**WHAT IS BEING ASKED:** For this exercise, retype all the data exactly and exclude every image.

**AVAILABLE DATA:**
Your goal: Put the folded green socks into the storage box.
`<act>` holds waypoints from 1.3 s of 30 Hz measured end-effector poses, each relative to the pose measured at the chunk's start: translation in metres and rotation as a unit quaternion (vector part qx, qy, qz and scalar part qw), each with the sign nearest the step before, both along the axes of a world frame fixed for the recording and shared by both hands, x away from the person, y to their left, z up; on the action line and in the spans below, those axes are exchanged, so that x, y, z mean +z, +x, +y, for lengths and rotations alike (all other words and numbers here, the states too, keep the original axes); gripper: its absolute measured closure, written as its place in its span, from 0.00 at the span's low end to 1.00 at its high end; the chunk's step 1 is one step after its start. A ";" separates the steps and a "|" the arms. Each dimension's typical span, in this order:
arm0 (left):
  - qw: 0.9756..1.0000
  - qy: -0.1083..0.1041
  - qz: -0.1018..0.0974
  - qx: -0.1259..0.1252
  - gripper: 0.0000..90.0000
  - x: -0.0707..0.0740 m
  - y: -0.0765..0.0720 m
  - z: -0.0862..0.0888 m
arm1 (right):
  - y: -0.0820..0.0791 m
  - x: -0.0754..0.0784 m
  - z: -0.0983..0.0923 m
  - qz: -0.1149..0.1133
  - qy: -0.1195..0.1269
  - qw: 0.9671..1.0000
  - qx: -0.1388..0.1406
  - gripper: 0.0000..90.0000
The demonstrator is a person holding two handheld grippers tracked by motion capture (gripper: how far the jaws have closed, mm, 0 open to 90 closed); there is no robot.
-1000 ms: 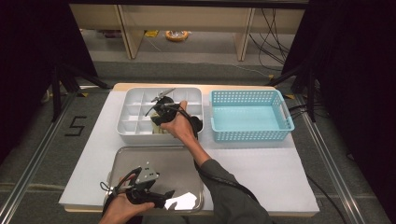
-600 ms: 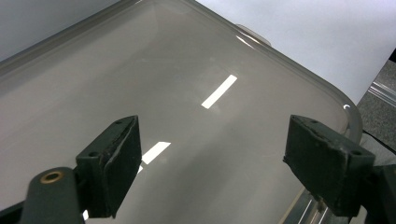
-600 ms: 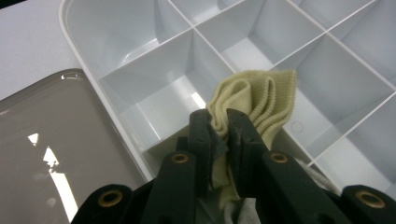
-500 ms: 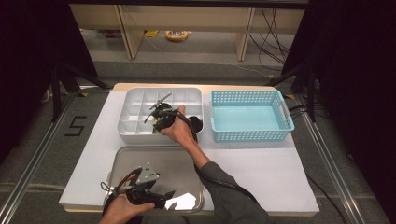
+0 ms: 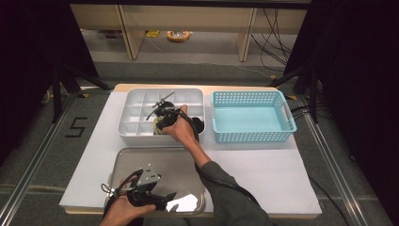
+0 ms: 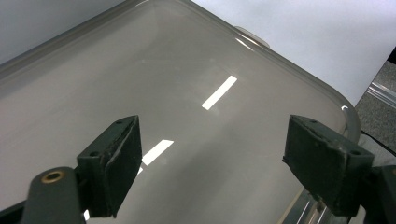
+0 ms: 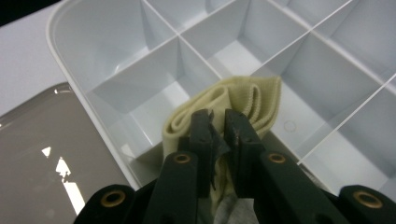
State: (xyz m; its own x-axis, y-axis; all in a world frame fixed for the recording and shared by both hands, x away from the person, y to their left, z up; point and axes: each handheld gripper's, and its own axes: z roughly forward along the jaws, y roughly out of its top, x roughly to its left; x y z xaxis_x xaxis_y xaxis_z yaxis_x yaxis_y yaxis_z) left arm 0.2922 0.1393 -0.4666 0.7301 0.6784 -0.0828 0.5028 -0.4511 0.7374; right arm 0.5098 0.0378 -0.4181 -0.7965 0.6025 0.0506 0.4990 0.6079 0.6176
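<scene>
The white surface (image 5: 263, 174) carries three containers: a blue basket (image 5: 251, 117) at the far right, a white divided box (image 5: 136, 115) beside it on the left, and a metal tray (image 5: 174, 165) at the near edge. In the front row of the box, in a compartment toward the middle, sits a folded yellow cloth (image 7: 243, 100). In the right gripper view its long axis runs from the claw up toward the far divider, the rolled fold lying along its left edge and the ribbed hem facing the far right wall of the compartment (from above only a pale scrap shows past the hand). The right claw (image 7: 217, 123) has just been closing and its jaws now stand nearly together, pinching the near end of the cloth; the part below the pads is covered by the jaws, so how much fabric lies between them is hard to tell. In the high view the person's hand covers most of this claw and the compartment around it. The left claw (image 6: 212, 156) hovers low over the tray at the near left, its jaws wide apart with nothing between them but bare, shiny metal; the tray's near edge is cut off in that view.
</scene>
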 end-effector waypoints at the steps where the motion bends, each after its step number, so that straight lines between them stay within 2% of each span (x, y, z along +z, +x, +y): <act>1: 1.000 0.004 -0.005 -0.005 0.20 0.001 0.000 0.001 | -0.001 -0.002 0.001 0.002 -0.004 1.000 0.000 0.92; 2: 1.000 -0.008 -0.002 -0.001 0.20 0.000 0.000 -0.001 | -0.001 -0.002 0.001 0.002 -0.004 1.000 0.000 0.92; 4: 1.000 -0.005 -0.001 0.000 0.20 0.000 -0.001 -0.001 | -0.003 -0.002 0.001 0.010 -0.004 1.000 -0.003 0.92; 5: 1.000 -0.004 -0.001 -0.002 0.20 0.000 0.000 -0.001 | -0.002 -0.001 -0.001 0.004 -0.001 1.000 0.002 0.92; 6: 1.000 -0.006 0.002 0.003 0.20 -0.001 -0.001 -0.001 | -0.003 0.000 -0.001 0.007 0.003 1.000 -0.005 0.91; 7: 1.000 0.000 -0.001 0.001 0.20 0.000 0.000 0.000 | -0.003 0.002 -0.003 0.005 0.008 1.000 -0.005 0.91; 9: 1.000 -0.007 0.003 0.008 0.20 0.000 -0.001 -0.001 | -0.003 0.006 -0.005 -0.002 0.016 1.000 -0.007 0.90; 10: 1.000 -0.006 0.000 -0.001 0.20 0.000 -0.001 -0.001 | -0.003 0.008 -0.006 -0.006 0.018 1.000 -0.006 0.90; 11: 1.000 0.005 -0.005 -0.004 0.20 0.001 0.000 0.001 | -0.004 0.011 -0.007 -0.006 0.023 1.000 -0.005 0.90; 12: 1.000 0.003 -0.005 -0.004 0.20 0.001 0.000 0.001 | -0.006 0.013 -0.008 -0.006 0.029 1.000 -0.004 0.89; 13: 1.000 -0.008 -0.003 0.000 0.20 0.001 -0.001 -0.001 | -0.006 0.015 -0.009 -0.011 0.030 0.999 -0.003 0.89; 15: 1.000 -0.005 -0.003 0.000 0.20 0.002 -0.001 0.000 | -0.008 0.019 -0.011 -0.010 0.040 0.999 -0.002 0.89; 17: 1.000 -0.005 -0.006 0.006 0.20 0.002 0.000 0.002 | -0.011 0.023 -0.014 -0.002 0.049 0.999 -0.016 0.88; 19: 1.000 -0.015 -0.008 0.009 0.20 0.004 0.001 0.004 | -0.012 0.026 -0.019 -0.010 0.054 0.998 -0.004 0.87; 20: 1.000 -0.017 -0.007 0.012 0.20 0.005 0.001 0.005 | -0.016 0.028 -0.022 -0.004 0.057 0.998 -0.012 0.86; 22: 1.000 -0.019 -0.011 0.019 0.20 0.007 0.002 0.010 | -0.019 0.029 -0.027 -0.007 0.065 0.998 -0.009 0.82; 23: 1.000 -0.017 -0.010 0.021 0.20 0.007 0.003 0.012 | -0.022 0.032 -0.031 -0.005 0.068 0.998 -0.011 0.79; 24: 1.000 -0.017 -0.010 0.021 0.20 0.007 0.003 0.012 | -0.022 0.032 -0.035 -0.015 0.073 0.997 -0.005 0.78; 25: 0.999 -0.021 -0.011 0.030 0.20 0.009 0.004 0.018 | -0.027 0.035 -0.040 -0.006 0.078 0.997 -0.015 0.75; 29: 0.998 -0.027 -0.010 0.048 0.20 0.012 0.005 0.030 | -0.038 0.041 -0.060 -0.013 0.102 0.995 -0.016 0.66; 30: 0.998 -0.022 -0.008 0.052 0.20 0.012 0.005 0.034 | -0.041 0.042 -0.065 -0.018 0.107 0.994 -0.014 0.65; 31: 0.998 -0.027 -0.009 0.057 0.20 0.012 0.005 0.036 | -0.046 0.044 -0.072 -0.024 0.109 0.994 -0.015 0.62; 32: 0.998 -0.028 -0.006 0.056 0.20 0.012 0.005 0.039 | -0.049 0.044 -0.076 -0.024 0.115 0.993 -0.021 0.60; 34: 0.997 -0.037 -0.005 0.069 0.20 0.011 0.005 0.042 | -0.057 0.046 -0.088 -0.016 0.126 0.992 -0.024 0.58; 35: 0.997 -0.031 -0.007 0.072 0.20 0.010 0.005 0.044 | -0.061 0.047 -0.095 -0.013 0.125 0.992 -0.023 0.57; 38: 0.996 -0.033 -0.002 0.077 0.20 0.008 0.005 0.051 | -0.071 0.045 -0.109 -0.012 0.128 0.991 -0.025 0.53; 39: 0.996 -0.031 -0.001 0.079 0.20 0.007 0.006 0.053 | -0.075 0.043 -0.116 -0.011 0.135 0.990 -0.028 0.52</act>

**TASK ANSWER:**
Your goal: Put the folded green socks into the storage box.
`<act>` holds waypoints from 1.3 s of 30 Hz measured end-effector poses, each relative to the pose measured at the chunk's start: translation in metres and rotation as a unit quaternion (vector part qx, qy, qz and scalar part qw), each with the sign nearest the step before, both along the axes of a world frame fixed for the recording and shared by both hands, x away from the person, y to their left, z up; on the action line and in the spans below, those axes are exchanged, so that x, y, z mean +z, +x, +y, for lengths and rotations alike (all other words and numbers here, the states too, keep the original axes); gripper: its absolute measured closure, written as its place in its span, from 0.00 at the span's low end to 1.00 at its high end; the chunk's step 1 is one step after its start. A ";" separates the steps and a "|" the arms. Each dimension's typical span, in this order:
arm0 (left):
  - qw: 0.9756..1.0000
  - qy: -0.1083..0.1041
  - qz: -0.1018..0.0974
  - qx: -0.1259..0.1252
  - gripper: 0.0000..90.0000
  - x: -0.0707..0.0740 m
  - y: -0.0765..0.0720 m
  - z: -0.0862..0.0888 m
arm1 (right):
  - y: -0.0820..0.0791 m
  - x: -0.0754..0.0784 m
  - z: -0.0983..0.0923 m
  - qz: -0.1149..0.1133
  - qy: -0.1195..0.1269
  - qw: 0.9671..1.0000
  - qx: -0.1388..0.1406
  - gripper: 0.0000..90.0000
The demonstrator is a person holding two handheld grippers tracked by motion capture (gripper: how far the jaws have closed, mm, 0 open to 90 closed); there is no robot.
-1000 ms: 
-600 ms: 
-600 ms: 
-500 ms: 
+0 ms: 
+0 ms: 
+0 ms: 
State: (xyz m; its own x-axis, y-axis; all in a world frame fixed for the recording and shared by both hands, x away from the person, y to their left, z up; point and axes: each handheld gripper's, and its own axes: z roughly forward along the jaws, y roughly out of its top, x roughly to its left; x y z xaxis_x xaxis_y xaxis_z yaxis_x yaxis_y yaxis_z) left arm 0.2922 0.1393 -0.4666 0.7301 0.6784 -0.0828 0.5028 -0.4511 0.7374; right arm 0.5098 0.0378 -0.4181 -0.7965 0.6025 0.0506 0.4990 0.6079 0.6176
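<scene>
The white surface (image 5: 263, 174) carries three containers: a blue basket (image 5: 251, 117) at the far right, a white divided box (image 5: 136, 115) beside it on the left, and a metal tray (image 5: 174, 165) at the near edge. In the front row of the box, in a compartment toward the middle, sits a folded yellow cloth (image 7: 243, 100). In the right gripper view its long axis runs from the claw up toward the far divider, the rolled fold lying along its left edge and the ribbed hem facing the far right wall of the compartment (from above only a pale scrap shows past the hand). The right claw (image 7: 217, 123) has just been closing and its jaws now stand nearly together, pinching the near end of the cloth; the part below the pads is covered by the jaws, so how much fabric lies between them is hard to tell. In the high view the person's hand covers most of this claw and the compartment around it. The left claw (image 6: 212, 156) hovers low over the tray at the near left, its jaws wide apart with nothing between them but bare, shiny metal; the tray's near edge is cut off in that view.
</scene>
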 end-effector waypoints at the steps where the motion bends, each after its step number, so that straight lines between them stay within 2% of each span (x, y, z along +z, +x, +y): <act>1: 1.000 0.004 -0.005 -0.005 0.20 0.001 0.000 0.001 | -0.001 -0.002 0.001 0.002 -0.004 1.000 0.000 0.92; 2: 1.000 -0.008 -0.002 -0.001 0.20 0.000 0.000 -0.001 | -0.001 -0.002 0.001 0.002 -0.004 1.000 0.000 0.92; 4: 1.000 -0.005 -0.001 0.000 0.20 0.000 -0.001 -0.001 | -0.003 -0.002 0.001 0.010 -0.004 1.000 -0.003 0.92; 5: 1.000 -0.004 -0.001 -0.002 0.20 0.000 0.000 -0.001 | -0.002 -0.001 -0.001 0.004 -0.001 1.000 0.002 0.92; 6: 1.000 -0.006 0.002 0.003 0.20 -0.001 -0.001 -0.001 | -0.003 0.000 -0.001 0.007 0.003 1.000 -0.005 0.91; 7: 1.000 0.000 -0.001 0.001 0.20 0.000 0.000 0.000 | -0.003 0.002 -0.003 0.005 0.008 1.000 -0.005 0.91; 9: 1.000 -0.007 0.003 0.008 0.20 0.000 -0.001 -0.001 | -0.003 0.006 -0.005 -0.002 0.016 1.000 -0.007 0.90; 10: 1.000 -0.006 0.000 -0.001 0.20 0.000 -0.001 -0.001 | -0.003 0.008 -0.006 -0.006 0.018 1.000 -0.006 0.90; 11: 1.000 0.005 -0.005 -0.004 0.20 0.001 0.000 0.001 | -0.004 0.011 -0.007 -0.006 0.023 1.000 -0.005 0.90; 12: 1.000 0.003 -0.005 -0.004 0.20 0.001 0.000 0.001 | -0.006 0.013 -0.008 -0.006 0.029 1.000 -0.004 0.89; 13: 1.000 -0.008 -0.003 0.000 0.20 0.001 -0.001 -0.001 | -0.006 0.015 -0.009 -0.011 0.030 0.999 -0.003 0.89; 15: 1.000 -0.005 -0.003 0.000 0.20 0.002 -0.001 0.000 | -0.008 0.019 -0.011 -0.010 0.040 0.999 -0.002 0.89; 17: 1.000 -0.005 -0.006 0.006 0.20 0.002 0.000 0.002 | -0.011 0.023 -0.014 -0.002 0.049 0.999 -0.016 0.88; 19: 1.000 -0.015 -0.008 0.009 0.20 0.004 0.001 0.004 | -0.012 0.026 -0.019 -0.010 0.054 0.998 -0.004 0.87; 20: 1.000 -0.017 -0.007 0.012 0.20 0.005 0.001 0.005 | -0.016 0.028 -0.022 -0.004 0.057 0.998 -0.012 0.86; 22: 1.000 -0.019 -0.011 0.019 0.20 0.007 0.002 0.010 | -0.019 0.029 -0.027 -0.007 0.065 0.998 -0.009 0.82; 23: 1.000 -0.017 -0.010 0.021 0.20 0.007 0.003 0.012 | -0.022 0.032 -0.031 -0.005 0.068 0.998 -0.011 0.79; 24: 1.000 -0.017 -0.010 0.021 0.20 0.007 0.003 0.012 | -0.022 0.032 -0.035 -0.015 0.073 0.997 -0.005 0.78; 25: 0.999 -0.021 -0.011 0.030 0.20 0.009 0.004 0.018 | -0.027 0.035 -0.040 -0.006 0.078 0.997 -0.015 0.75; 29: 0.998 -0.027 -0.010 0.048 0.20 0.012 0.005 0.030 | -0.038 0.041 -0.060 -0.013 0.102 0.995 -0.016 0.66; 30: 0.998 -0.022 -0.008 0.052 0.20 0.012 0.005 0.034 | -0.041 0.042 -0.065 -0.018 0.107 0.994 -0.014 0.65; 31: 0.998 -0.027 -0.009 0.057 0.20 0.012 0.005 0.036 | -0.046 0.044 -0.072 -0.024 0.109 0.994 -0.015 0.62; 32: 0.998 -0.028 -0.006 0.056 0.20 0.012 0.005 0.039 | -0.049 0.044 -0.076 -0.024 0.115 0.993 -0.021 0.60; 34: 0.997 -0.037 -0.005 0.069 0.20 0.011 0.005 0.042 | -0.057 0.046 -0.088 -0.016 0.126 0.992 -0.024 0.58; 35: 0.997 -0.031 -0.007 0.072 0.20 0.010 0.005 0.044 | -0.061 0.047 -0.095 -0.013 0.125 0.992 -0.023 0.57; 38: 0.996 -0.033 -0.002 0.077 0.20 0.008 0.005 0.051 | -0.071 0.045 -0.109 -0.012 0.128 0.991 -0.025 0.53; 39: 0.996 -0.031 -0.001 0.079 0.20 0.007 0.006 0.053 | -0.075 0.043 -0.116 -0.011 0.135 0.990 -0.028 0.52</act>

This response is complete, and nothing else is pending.